Instructions to follow:
Output a verbatim copy of the data, cut off after the line that contains "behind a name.".

Information shown below:

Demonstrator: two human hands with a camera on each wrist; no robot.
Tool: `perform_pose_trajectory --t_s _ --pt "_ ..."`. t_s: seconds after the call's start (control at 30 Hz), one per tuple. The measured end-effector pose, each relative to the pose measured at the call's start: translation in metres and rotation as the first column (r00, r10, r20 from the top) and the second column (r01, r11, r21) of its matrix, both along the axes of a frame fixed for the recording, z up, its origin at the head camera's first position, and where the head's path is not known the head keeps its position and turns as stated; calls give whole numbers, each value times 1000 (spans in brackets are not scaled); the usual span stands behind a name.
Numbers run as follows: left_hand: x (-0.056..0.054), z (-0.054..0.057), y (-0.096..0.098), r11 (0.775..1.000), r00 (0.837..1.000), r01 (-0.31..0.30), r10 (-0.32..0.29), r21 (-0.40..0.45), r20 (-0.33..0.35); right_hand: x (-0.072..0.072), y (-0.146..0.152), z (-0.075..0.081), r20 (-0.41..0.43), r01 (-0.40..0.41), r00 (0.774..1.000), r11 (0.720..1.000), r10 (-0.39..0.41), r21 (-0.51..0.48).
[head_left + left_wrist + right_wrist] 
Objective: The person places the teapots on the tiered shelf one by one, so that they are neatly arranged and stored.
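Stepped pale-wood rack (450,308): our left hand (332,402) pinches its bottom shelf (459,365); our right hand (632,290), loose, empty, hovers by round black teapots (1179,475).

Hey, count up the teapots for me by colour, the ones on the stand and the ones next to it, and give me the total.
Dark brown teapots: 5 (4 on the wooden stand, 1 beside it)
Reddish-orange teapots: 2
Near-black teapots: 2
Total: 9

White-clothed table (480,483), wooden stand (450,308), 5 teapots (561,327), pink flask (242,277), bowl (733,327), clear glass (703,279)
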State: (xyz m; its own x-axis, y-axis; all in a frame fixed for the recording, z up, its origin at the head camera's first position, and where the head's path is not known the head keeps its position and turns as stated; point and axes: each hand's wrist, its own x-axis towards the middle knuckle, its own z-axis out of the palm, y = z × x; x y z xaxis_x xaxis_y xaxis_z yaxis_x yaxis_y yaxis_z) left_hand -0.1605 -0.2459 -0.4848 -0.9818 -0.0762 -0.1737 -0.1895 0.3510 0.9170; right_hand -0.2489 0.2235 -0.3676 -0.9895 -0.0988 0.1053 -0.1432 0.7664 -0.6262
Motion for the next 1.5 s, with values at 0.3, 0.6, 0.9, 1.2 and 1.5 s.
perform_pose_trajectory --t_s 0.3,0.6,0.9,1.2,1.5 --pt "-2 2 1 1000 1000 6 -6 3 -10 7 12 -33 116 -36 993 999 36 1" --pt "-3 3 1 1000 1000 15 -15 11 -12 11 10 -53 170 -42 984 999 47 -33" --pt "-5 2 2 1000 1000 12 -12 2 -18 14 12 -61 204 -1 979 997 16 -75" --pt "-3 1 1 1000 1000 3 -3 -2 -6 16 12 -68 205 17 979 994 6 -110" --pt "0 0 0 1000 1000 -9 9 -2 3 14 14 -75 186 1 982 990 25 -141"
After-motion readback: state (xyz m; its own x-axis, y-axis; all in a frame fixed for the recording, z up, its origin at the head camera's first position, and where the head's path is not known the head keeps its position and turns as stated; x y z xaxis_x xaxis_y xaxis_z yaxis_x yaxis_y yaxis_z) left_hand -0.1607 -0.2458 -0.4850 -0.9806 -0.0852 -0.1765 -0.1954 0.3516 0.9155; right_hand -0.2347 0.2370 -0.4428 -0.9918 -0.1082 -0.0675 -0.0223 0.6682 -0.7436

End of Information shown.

Your response:
Demonstrator: two human hands with a camera on each wrist; no robot.
Tool: `perform_pose_trajectory --t_s _ --pt "_ ..."`. t_s: seconds after the call's start (control at 30 Hz), one per tuple. The measured end-effector pose, each relative to the pose measured at the call's start: translation in metres and rotation as the first column (r00, r10, r20 from the top) and the second column (r01, r11, r21) of its matrix, both along the axes of a frame fixed for the recording, z up, its origin at the head camera's first position, and where the head's path is not known the head keeps its position and turns as stated; calls give whole numbers, each value times 1000 (spans in brackets are not scaled); the usual span stands behind a name.

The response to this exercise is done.